■ PROBLEM: Filter the entries for the string "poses". Copy each line that has it.

■ PROVIDED RECORDS:

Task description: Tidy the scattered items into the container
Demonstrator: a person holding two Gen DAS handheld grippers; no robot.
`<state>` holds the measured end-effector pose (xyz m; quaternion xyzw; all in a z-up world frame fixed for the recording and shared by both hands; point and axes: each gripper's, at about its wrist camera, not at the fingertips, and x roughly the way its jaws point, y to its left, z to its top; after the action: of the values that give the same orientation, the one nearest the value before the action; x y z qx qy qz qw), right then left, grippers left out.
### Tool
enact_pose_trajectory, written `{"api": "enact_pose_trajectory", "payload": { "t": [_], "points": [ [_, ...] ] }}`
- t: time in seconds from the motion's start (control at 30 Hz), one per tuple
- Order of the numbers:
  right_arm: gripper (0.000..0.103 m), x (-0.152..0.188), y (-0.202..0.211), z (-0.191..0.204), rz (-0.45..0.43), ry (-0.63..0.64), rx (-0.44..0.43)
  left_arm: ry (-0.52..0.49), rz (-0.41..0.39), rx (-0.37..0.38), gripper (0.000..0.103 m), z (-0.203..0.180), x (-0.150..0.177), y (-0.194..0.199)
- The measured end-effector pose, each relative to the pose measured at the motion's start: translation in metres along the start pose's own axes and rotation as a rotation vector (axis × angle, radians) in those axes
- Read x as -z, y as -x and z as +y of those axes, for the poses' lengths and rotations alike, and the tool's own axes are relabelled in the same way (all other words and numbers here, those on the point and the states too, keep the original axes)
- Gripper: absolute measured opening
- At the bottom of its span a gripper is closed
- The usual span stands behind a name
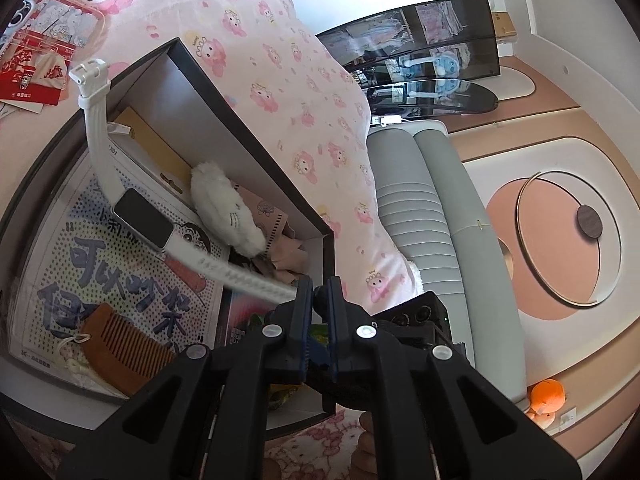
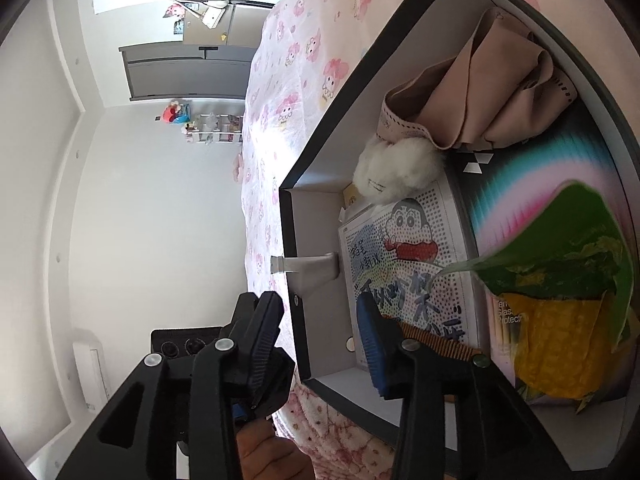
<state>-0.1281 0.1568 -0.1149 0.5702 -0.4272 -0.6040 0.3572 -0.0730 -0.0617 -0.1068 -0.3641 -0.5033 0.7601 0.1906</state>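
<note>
pink cartoon-print bedding lies under and around the dark-walled box that serves as the container; grey headboard cushions sit beyond it.

left gripper: fingers nearly together, clamped on the tip of a white smartwatch strap. from the fingertips the strap runs out toward 10 o'clock, reaches the black watch face, then curves up toward 12 o'clock where the buckle end rises above the box's rim. long axis of the watch is thus diagonal, 4 to 10 o'clock, and most of it hangs over the box interior, above the dotted cartoon board. whether the watch face touches the board cannot be told.

right gripper: fingers apart, nothing between the pads; they straddle the box's near wall, one outside, one over the interior.

outward in the left view: wooden comb at 8 o'clock on the board, white plush toy at 11 o'clock, beige cloth just past the fingertips. right view adds a green and yellow snack packet at 3 o'clock.

judgement: the left hand owns the move; watch already lies inside the box outline, so release should drop it in, provided the buckle end clears the rim.
</note>
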Motion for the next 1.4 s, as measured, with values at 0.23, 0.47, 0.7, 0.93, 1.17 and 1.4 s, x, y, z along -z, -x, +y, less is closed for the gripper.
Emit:
{"api": "enact_pose_trajectory", "payload": {
  "t": [0.23,0.47,0.7,0.93,1.17,1.4],
  "points": [
    [0.037,0.001,0.003,0.000,-0.021,0.018,0.019,-0.019,0.022,-0.020,0.004,-0.002,0.002,-0.002],
    [0.037,0.002,0.008,0.004,-0.041,0.058,0.133,-0.049,0.055,-0.214,0.004,0.007,0.003,0.002],
    [0.037,0.005,0.003,0.018,-0.024,0.207,0.399,-0.170,0.085,-0.445,0.016,0.005,-0.006,0.015],
    [0.037,0.018,-0.008,0.046,0.024,0.491,0.525,-0.229,0.122,-0.475,0.017,0.003,-0.010,0.024],
    [0.037,0.039,0.002,0.081,0.025,0.596,0.580,-0.261,0.150,-0.461,0.020,-0.008,-0.002,0.032],
    [0.037,0.055,0.005,0.078,0.018,0.563,0.611,-0.320,0.200,-0.473,0.026,-0.020,0.014,0.036]
  ]
}}
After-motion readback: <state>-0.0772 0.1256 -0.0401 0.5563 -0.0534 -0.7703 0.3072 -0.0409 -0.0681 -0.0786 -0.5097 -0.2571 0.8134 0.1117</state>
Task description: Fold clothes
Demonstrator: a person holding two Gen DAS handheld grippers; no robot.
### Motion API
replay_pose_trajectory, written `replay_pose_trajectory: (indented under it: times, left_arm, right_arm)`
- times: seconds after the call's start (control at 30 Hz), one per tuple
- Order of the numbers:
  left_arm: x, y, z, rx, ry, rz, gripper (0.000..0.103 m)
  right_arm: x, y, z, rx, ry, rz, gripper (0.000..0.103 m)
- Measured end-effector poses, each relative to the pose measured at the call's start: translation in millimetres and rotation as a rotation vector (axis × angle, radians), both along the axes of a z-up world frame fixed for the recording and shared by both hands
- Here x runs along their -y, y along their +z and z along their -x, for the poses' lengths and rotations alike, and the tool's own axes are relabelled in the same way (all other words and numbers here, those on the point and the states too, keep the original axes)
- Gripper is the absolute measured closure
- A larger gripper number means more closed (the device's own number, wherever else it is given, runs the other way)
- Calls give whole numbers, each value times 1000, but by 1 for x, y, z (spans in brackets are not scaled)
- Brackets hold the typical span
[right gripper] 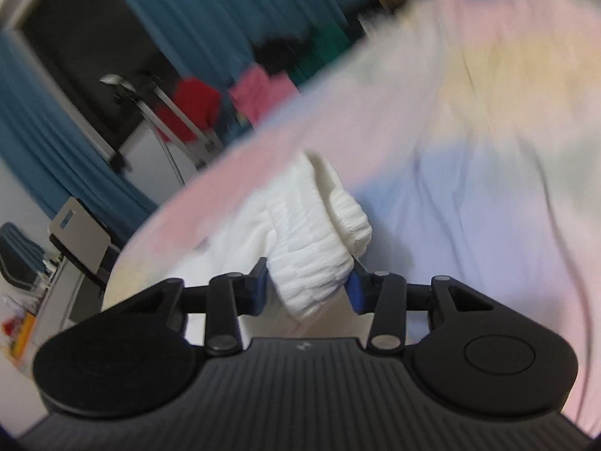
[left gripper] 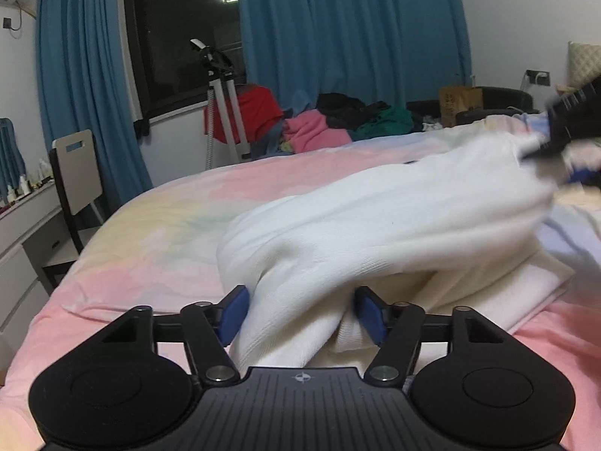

■ RESPONSE TO THE TASK:
- Read x as -z, y as -x and z as +y of those axes, for the poses' lengths and rotations alike, and the tool's own axes are relabelled in the same way (all other words and numbers here, those on the point and the states too, keep the original axes)
- Measured end-effector poses, each relative to the pose measured at the call's start: translation in millimetres and rotation as a rotation vector (axis × angle, radians), both along the axes of a z-up world frame fixed for the recording and shared by both hands
- Here x runs along their -y, y along their +z and z along their -x, for the poses' lengths and rotations alike, and the tool's own axes are relabelled in the same way (all other words and numbers here, those on the point and the states too, keep the original axes)

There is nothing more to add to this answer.